Xan nodded. ‘That could be. Long distances like that are tricky for finding things. I must have cast that spell a dozen times because the result was so strange.’

‘Well, Jude’s a good-looking guy,’ Mare said charitably. ‘You couldn’t have known he was that much of a loser.’

Xan shook her head. ‘You know, magic. After a while, you start to think it can’t go wrong.’

‘I wouldn’t know,’ Mare said, taking her sunglasses off. ‘Mine goes wrong fairly often.’

‘You did get the short end of the stick, didn’t you, darling?’ Xan said sympathetically, reaching out again and twining her fingers with Mare’s. ‘But from the sound of things, you’re making up for it with your Crash. And if you’re sure he’s the one…’

She let her voice trail off, as if asking, and Mare nodded, feeling warm in the moment, connected to Xan somehow.

Xan nodded back. ‘Well, then, don’t screw it up.
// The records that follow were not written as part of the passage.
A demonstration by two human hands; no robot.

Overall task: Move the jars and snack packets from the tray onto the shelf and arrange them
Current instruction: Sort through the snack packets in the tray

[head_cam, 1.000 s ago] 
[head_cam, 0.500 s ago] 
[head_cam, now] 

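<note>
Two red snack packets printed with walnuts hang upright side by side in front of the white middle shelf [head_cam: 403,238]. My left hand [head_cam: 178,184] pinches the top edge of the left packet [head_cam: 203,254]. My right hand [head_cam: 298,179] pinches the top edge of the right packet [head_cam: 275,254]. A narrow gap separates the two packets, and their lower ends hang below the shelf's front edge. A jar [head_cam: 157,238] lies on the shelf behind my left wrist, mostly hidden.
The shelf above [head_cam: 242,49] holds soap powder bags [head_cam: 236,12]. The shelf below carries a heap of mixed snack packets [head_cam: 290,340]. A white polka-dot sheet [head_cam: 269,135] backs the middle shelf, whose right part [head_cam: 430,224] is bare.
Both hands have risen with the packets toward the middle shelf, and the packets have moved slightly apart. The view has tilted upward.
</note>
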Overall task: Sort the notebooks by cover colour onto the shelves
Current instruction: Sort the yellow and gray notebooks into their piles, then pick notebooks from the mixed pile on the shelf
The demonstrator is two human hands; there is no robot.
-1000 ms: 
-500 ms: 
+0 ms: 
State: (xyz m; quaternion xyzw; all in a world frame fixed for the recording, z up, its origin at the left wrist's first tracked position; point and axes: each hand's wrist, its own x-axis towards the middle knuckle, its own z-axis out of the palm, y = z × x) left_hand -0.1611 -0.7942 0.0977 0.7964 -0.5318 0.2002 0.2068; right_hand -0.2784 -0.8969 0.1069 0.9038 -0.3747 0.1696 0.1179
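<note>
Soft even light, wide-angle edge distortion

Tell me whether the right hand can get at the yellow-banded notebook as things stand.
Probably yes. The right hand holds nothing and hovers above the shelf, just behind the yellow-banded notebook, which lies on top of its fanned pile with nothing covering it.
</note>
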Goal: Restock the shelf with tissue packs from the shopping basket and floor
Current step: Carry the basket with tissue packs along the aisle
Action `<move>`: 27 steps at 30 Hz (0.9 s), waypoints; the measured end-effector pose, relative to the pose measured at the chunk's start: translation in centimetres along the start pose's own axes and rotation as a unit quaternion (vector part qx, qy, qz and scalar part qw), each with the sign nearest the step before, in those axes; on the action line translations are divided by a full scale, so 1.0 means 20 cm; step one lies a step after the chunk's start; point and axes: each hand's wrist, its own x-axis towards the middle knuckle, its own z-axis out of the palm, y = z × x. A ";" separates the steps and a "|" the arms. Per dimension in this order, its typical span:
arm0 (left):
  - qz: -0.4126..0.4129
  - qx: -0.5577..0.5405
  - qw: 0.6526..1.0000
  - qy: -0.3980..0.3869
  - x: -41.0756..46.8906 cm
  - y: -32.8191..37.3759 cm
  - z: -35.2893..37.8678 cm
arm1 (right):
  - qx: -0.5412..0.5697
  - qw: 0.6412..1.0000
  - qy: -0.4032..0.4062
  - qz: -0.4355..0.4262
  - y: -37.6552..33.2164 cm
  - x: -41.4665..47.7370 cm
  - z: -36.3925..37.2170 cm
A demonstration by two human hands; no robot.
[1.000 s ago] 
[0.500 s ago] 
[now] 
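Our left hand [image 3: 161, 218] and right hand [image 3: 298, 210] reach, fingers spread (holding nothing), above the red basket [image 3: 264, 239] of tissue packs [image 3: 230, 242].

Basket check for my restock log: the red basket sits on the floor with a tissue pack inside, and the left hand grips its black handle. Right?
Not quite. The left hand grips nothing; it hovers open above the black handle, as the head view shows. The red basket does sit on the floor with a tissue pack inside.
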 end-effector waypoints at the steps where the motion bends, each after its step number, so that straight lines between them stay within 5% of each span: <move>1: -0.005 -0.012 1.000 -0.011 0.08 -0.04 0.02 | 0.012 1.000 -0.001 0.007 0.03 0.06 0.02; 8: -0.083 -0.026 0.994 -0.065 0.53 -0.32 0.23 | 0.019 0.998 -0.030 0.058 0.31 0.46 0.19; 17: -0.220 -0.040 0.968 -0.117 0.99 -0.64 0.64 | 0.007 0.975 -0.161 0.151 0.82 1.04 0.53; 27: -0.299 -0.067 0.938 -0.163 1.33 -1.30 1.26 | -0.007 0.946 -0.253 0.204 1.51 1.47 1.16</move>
Follow your passion, Mare. Sacrifice anything for it. Your sisters, your power… real love is worth anything.’

Mare blinked. ‘Boy, for a minute there, you sounded like a real aunt.’

Xan smiled at her, holding on tightly, the warmth from her fingers spreading. ‘So you’re going to Italy. Tuscany?’

Mare nodded. ‘That’s where he lives. But I can’t go. I-’

‘Of course you can go.’ Xan sounded indignant. ‘My God, Mare, the man you love lives in one of the most beautiful places on earth, and you have nothing holding you here. Why can’t you go?’

‘Well, Dee and Lizzie…’ Mare stopped. She couldn’t go because they had to stay together because they were running from Xan who had just given her a cashmere hoodie and hadn’t taken her soul in return, who instead had taken her hand and made her feel warm and safe. ‘We need to stick together’

‘Why?’ Xan said. ‘Dee has Danny and Lizzie has Elric. It’s not really normal for sisters to stay together forever.’

‘Well…’ Mare looked around the diner and then leaned forward. ‘In case you’ve forgotten, we’re not normal sisters.’